0

I would like to extract the latitude and longitude information of five stadiums in Dallas. Each of these five stadiums is listed in a column named "Venue", and is presented in a hyperlink form from a Wikipedia table on the following website: https://en.wikipedia.org/wiki/Sports_in_Dallas.

My goal is to write some code which allows me to go inside each hyperkink and open another hyperlink via the information in "Coordinates" to get the latitude and longitude in decimal form.

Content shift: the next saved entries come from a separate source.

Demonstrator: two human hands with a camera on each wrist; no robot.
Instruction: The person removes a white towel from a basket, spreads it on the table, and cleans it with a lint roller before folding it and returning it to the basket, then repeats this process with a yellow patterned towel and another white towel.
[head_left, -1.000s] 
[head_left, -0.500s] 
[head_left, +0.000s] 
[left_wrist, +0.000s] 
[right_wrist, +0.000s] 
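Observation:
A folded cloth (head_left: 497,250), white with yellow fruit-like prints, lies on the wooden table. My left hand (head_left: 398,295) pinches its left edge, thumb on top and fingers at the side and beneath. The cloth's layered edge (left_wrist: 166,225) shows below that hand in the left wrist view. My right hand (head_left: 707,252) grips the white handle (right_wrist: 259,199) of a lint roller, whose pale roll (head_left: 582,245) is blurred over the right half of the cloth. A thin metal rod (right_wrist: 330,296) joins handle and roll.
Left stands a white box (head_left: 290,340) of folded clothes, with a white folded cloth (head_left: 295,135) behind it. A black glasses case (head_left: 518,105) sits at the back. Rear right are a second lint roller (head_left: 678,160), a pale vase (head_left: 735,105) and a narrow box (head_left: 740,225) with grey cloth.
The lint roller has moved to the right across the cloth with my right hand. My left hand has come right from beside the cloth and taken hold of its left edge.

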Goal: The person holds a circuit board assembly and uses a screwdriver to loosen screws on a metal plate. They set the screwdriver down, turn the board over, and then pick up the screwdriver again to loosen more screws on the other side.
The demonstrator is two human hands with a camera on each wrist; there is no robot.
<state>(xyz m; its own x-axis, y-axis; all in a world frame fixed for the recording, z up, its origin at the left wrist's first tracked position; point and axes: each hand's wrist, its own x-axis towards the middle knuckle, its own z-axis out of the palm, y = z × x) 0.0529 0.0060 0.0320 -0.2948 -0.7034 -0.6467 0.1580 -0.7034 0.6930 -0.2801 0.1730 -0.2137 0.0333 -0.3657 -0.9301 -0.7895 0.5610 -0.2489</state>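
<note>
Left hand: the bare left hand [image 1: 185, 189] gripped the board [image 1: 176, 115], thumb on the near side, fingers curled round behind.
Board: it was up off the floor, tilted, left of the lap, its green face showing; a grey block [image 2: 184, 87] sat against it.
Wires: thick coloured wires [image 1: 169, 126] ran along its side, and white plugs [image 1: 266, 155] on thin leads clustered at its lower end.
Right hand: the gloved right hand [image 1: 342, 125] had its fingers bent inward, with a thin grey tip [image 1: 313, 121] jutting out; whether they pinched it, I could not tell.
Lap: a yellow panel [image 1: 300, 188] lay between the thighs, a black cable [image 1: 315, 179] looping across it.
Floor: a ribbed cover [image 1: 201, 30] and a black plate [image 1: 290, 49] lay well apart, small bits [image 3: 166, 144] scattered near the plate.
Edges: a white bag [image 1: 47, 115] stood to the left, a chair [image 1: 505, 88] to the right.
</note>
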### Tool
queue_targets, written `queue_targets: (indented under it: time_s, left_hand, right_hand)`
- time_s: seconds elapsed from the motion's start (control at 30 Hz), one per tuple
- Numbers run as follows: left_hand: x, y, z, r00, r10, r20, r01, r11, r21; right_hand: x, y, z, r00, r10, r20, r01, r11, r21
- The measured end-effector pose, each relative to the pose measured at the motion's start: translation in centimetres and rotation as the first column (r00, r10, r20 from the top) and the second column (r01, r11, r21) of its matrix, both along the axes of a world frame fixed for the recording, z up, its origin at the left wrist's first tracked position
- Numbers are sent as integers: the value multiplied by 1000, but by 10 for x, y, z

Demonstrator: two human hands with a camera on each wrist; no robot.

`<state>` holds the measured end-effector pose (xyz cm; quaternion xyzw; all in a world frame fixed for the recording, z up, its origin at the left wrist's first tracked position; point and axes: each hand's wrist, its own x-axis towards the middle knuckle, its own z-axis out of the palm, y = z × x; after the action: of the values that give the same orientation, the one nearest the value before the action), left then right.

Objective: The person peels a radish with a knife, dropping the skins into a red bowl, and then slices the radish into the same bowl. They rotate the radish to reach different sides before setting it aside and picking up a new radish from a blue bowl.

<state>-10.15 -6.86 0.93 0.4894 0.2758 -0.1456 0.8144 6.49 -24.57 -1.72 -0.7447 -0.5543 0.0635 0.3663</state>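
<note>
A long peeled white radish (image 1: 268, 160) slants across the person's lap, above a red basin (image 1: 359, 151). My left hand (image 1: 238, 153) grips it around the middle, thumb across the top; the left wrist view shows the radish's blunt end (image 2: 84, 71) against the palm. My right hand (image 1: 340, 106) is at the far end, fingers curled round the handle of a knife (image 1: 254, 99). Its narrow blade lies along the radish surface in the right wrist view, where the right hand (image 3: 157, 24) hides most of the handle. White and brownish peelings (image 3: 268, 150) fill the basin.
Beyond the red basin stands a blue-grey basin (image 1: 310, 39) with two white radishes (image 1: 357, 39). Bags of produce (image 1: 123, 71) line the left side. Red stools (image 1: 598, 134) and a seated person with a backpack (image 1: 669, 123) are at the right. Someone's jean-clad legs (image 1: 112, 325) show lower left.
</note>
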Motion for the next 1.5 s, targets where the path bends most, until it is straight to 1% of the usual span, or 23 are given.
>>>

I need a new column called "latitude" and another one called "longitude" in my "data" table.

I am trying to loop it but do not have a clue on how to get it.

Please, I need your help.

library(rvest)
library(dplyr)

url = "https://en.wikipedia.org/wiki/Sports_in_Dallas"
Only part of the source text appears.